Томм потянулся, расслабил мышцы, побывавшие в цепких руках гончаров. Нагнулся, поднял с земли гамма-ружье и под насмешливым взглядом вождя вложил его в чехол.
– Сделка такая, – сказал Томм, – я показываю вам, как готовить желтую глазурь и ручаюсь, что обеспечу в нужном количестве поставку извести. Вы отдаете мне ми-туун и клянетесь никогда не похищать в Пеноплане живых мужчин и женщин.
– Основное условие – желтая глазурь, – напомнил вождь. – Грязновато-желтую мы можем сами приготовить. Если у тебя получится чистый желтый цвет и он устоит в огне, тогда я согласен. Если нет, мы будем считать тебя обманщиком, и душа твоя поселится навеки в ничтожнейшем из сосудов.
Томм подошел к вертолету, снял прикрепленную к раме атомную бомбу, бросил на землю парашют. Взвалил на плечо длинный цилиндр и сказал:
– Ведите меня в гончарню. Я посмотрю, что можно сделать.
Не говоря ни слова, вождь повел его вниз по склону к длинному сараю, и они вошли в каменный проем в форме арки. Справа стояли ящики с глиной, у стены выстроились в ряд двадцать-тридцать гончарных кругов, посередине высились полки с еще не просохшими изделиями. Слева помещались кадки, еще были полки и столы. Из дверей доносился резкий, скрежещущий звук, очевидно, работала мельница. Вождь повел Томма налево, мимо столов для приготовления глазури, в самый конец сарая. Здесь были полки, уставленные разнообразными черепками, бочонками и мешками, помеченными непонятными Томму значками. В соседнем помещении Томм разглядел ми-туун. С удрученным покорным видом они сидели на скамье; их как будто никто не сторожил. Девушка подняла голову, увидела Томма, раскрыла рот от удивления. Она вскочила и в нерешительности остановилась в дверях, испугавшись сурового лица вождя. Томм сказал:
– Ты свободна, нам немножко повезло. – Потом повернулся к вождю. – Какие у вас есть кислоты?

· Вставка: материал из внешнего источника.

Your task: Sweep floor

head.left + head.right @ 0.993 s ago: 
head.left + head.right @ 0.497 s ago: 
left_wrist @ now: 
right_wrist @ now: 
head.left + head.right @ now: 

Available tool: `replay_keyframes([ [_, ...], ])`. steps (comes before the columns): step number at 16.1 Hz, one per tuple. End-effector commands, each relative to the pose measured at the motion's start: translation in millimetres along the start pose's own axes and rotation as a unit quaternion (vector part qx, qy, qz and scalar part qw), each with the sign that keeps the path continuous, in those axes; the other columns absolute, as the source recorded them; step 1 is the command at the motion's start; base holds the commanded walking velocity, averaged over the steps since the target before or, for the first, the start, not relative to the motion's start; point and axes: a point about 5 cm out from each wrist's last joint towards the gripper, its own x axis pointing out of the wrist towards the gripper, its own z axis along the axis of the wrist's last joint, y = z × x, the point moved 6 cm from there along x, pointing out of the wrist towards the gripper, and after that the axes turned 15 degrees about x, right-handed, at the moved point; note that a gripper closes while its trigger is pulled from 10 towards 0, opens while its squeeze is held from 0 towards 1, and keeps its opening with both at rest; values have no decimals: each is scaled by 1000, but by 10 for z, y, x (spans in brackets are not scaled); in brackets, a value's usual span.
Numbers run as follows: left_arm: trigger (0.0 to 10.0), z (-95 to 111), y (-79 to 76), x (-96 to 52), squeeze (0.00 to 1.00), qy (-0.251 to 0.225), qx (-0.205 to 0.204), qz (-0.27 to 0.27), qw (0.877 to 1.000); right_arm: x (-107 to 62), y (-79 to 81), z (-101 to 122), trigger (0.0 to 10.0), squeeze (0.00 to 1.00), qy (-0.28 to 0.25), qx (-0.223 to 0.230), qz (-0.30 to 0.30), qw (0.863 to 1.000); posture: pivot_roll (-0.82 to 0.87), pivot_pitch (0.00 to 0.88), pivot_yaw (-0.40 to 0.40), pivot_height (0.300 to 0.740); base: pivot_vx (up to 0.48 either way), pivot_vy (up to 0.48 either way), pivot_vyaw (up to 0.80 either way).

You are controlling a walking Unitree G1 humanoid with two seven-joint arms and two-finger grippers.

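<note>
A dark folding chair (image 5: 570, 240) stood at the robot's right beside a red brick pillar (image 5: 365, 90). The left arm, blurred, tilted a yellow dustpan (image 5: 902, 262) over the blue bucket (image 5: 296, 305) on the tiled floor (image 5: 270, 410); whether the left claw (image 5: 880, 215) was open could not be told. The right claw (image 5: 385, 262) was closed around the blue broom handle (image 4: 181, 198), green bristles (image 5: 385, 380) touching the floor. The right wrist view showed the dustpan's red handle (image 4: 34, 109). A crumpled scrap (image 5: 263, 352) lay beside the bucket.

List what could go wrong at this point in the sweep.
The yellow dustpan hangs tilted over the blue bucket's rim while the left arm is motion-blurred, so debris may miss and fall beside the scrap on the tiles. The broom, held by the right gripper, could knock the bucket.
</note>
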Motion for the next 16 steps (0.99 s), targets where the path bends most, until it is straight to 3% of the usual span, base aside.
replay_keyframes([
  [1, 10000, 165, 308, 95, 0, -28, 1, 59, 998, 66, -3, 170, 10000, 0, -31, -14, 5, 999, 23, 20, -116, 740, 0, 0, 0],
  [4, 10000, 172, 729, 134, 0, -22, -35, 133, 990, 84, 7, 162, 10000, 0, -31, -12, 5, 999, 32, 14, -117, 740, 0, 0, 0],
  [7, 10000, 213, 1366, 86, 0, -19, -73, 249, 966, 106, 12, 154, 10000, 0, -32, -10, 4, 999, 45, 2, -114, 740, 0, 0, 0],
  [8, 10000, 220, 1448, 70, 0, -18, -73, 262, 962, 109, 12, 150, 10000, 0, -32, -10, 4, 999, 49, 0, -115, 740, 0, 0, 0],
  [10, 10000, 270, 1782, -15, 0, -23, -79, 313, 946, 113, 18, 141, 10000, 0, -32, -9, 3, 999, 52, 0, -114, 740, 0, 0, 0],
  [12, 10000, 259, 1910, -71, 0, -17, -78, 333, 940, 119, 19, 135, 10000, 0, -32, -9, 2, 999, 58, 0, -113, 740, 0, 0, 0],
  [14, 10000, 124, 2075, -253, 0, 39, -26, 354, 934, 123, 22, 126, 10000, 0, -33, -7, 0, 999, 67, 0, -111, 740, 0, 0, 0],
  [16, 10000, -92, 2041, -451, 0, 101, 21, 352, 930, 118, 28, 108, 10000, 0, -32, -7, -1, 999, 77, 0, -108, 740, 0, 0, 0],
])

Вождь показал на ряд керамических бутылей.
– Соляная, уксусная, плавикового шпата, из селитры, серная.
Томм кивнул, положил бомбу на стол, осторожно разобрал ее. Вытащив кусочек урана, он аккуратно разрезал обломок металла перочинным ножом на пять частей, разложил по фарфоровым тиглям и в каждый налил разную кислоту. В тиглях забурлили пузырьки газа.
Вождь наблюдал, скрестив руки на груди.
– Что ты хочешь сделать?
Томм отодвинулся и стал смотреть на кипящие тигли.
– Я хочу получить урановую соль. Дайте мне соду и щелок.
Наконец в одном из тиглей выпал в осадок желтый порошок, Томм схватил тигель и с торжествующим видом стал промывать порошок.
– Теперь несите простую глазурь.
Он налил глазурь в шесть лотков и добавил в них разное количество желтой соли. Сгорбившись от усталости, отошел назад и сделал знак рукой.
– Готово. Теперь испытайте ее.
Вождь отдал приказ, к ним подошел гончар с заваленным черепками подносом. Вождь приблизился к столу, нацарапал номер на первом лотке, окунул черепок в глазурь и пронумеровал его.